È collegata alla terraferma tramite un braccio artificiale, distrutto varie volte dalle onde del mare. Quando la bassa marea trasforma l’isola in una penisola, essa rappresenta l’estremo meridionale dell’isola siciliana, geograficamente più a sud di Tunisi e più a nord di Hammamet.

Sull’isoletta si erge un faro, dove decenni fa alloggiava il farista con la sua famiglia, di forma rettangolare, con davanti un ampio piazzale. Il faro è anch’esso in fase di decadimento, essendo da anni in disuso.

Sull’isolotto cresce poca flora, ma vi abbondano piantine di porro selvatico, capperi e altri arbusti tipici della macchia mediterranea.

Dal 1987 l’isoletta è stata inclusa nel piano regolatore dei parchi e riserve naturali, per la presenza di vegetazione costiera con biocenosi alofile e psammofilerelitte.

 

Feste religiose e tradizioni popolari

17 gennaio – Festa di sant’Antonio Abate

La sera prima della ricorrenza, le donne del paese, preparavano gli ingredienti essenziali per la “cuccia”, un prodotto a metà tra il dolce e una minestra, tradizione per lo più andata persa. E sempre nello stesso giorno, alcune devote preparavano a casa i “panuzzi di sant’Antonio” piccoli e rotondi con due segni a forma di croce sul dorso e poi venivano portati in chiesa per essere benedetti e distribuiti ai presenti in nome del santo.

 

19 marzo – Festa di san Giuseppe

La caratteristica di questa festa è costituita dalla “vampanigghia”, che consiste in una catasta di frasche da accendere a tarda notte.

 

7 agosto – Festa del santo patrono san Gaetano

Al santo patrono non sono tributati particolari festeggiamenti, a parte la processione della statua per le principali vie del paese, concludendo con l’entrata del santo in chiesa, verso sera, in una cornice di giochi d’artificio.

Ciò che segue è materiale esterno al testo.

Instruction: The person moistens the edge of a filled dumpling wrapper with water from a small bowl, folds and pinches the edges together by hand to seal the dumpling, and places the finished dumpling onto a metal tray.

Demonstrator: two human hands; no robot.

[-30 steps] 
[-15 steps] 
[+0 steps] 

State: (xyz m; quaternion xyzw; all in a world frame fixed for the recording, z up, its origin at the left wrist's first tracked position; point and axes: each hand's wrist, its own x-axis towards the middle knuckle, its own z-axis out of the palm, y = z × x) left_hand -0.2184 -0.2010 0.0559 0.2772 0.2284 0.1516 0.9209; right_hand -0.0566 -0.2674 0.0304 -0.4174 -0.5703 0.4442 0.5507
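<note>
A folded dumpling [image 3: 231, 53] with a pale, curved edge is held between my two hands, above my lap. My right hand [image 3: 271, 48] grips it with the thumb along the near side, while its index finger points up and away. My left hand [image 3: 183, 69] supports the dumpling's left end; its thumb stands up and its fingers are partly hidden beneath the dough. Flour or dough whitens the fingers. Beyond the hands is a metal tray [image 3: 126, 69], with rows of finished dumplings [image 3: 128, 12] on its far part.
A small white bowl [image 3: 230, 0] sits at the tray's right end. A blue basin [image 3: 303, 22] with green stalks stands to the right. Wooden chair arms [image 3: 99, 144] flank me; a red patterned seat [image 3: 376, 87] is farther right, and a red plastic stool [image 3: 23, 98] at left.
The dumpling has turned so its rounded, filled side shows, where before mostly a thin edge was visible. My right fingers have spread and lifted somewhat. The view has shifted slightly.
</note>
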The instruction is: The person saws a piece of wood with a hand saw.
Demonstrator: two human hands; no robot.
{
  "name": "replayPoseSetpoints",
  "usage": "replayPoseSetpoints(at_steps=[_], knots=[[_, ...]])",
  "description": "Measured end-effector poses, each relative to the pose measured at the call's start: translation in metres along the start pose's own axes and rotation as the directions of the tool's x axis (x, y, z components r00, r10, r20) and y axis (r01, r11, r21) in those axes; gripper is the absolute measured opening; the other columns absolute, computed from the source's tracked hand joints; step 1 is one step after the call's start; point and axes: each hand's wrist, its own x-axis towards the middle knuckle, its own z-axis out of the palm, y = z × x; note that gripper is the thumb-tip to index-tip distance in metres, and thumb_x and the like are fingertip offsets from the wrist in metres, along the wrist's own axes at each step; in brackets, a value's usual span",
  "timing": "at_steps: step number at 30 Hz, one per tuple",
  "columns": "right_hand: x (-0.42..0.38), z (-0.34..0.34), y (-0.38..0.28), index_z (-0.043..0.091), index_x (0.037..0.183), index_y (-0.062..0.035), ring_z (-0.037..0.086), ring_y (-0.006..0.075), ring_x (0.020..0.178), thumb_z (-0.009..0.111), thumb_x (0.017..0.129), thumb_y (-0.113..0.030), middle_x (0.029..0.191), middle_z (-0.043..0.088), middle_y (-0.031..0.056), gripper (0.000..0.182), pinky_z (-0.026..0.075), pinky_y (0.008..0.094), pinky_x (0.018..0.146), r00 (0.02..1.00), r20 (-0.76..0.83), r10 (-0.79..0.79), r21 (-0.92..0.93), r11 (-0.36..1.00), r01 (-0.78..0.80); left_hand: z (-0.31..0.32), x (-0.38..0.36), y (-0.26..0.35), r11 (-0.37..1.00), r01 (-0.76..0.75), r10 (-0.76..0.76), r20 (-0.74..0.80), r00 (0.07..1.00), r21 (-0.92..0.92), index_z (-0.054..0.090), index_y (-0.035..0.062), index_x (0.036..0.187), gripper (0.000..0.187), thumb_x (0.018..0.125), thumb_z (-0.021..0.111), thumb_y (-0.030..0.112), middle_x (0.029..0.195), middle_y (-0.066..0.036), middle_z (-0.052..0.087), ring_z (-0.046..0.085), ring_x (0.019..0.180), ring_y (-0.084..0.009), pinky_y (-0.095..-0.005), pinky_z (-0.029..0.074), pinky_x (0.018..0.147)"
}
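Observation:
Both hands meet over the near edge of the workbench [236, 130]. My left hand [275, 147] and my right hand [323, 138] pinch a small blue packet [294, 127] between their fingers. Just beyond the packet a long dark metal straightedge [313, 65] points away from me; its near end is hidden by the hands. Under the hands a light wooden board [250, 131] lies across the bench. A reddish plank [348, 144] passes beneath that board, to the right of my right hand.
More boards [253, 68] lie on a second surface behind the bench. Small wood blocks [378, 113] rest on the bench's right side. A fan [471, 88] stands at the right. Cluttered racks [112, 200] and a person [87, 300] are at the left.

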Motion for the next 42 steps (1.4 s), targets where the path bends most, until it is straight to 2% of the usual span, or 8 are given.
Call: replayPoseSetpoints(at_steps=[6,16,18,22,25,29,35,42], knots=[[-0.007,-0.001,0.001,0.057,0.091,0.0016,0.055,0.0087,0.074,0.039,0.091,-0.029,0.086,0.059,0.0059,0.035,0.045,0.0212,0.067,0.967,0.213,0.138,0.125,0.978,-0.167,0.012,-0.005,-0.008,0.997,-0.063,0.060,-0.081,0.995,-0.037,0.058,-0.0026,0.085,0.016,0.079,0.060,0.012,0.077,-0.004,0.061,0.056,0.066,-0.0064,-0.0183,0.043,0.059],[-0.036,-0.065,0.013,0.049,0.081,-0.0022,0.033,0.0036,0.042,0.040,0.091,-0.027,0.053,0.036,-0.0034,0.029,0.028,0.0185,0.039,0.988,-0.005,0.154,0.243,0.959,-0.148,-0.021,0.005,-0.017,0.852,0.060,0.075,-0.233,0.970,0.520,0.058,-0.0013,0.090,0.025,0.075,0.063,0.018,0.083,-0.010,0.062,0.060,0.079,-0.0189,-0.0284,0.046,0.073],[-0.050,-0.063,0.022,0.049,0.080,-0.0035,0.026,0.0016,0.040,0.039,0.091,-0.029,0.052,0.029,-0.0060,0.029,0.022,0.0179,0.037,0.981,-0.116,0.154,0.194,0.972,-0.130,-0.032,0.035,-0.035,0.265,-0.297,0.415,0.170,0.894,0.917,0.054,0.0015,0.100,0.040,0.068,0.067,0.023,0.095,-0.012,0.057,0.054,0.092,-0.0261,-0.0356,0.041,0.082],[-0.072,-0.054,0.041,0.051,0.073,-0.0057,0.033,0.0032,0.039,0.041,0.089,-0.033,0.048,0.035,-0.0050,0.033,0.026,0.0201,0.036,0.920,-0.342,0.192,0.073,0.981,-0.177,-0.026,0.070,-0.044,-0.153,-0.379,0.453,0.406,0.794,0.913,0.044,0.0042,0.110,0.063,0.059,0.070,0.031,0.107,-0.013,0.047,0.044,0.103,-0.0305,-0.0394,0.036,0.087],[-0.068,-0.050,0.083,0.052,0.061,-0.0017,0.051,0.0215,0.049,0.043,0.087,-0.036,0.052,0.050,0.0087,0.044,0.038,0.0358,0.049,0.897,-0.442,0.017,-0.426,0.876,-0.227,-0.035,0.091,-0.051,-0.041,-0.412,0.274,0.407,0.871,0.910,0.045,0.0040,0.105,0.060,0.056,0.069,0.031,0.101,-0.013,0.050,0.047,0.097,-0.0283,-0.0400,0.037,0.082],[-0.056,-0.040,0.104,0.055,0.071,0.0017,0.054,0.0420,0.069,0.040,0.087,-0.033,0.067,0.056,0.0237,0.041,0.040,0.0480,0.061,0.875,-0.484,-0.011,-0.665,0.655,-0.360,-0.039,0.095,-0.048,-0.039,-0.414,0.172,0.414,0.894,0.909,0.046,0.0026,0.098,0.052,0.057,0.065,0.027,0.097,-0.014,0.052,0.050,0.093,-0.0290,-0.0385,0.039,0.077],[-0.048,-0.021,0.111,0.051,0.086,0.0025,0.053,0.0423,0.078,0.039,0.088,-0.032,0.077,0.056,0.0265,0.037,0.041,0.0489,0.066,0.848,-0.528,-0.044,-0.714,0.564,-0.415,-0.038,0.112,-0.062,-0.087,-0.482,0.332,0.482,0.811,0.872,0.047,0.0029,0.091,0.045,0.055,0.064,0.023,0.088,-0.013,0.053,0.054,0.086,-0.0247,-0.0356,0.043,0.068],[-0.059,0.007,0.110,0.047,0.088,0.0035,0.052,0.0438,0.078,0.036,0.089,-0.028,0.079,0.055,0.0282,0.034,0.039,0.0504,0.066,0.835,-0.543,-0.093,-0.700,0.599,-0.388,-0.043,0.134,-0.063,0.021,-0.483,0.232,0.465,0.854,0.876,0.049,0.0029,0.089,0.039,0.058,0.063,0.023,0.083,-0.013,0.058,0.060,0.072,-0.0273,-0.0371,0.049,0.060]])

Nei giorni che seguono vengono organizzate regate con barche locali nel mare di “Scalo Mandria”. Segue la “rottura dei pignatelli” in via Vittorio Emanuele e altre gare e giochi di sapore popolare.

 

Economia

L’economia di Portopalo è fortemente legata al mare, sia per quanto riguarda la pesca, che ha come luogo centrale di smercio il Mercato ittico realizzato a partire dal 1977 dall’architetto Vincenzo Palazzotto (1931-2005), che come risorsa turistica. A partire dagli anni Novanta, Portopalo, insieme al comune limitrofo di Pachino, ha incrementato notevolmente la produzione agricola, con prodotti di nicchia e di alta qualità. In particolare, il cosiddetto pomodoro di Pachino ha ottenuto il marchio IGP.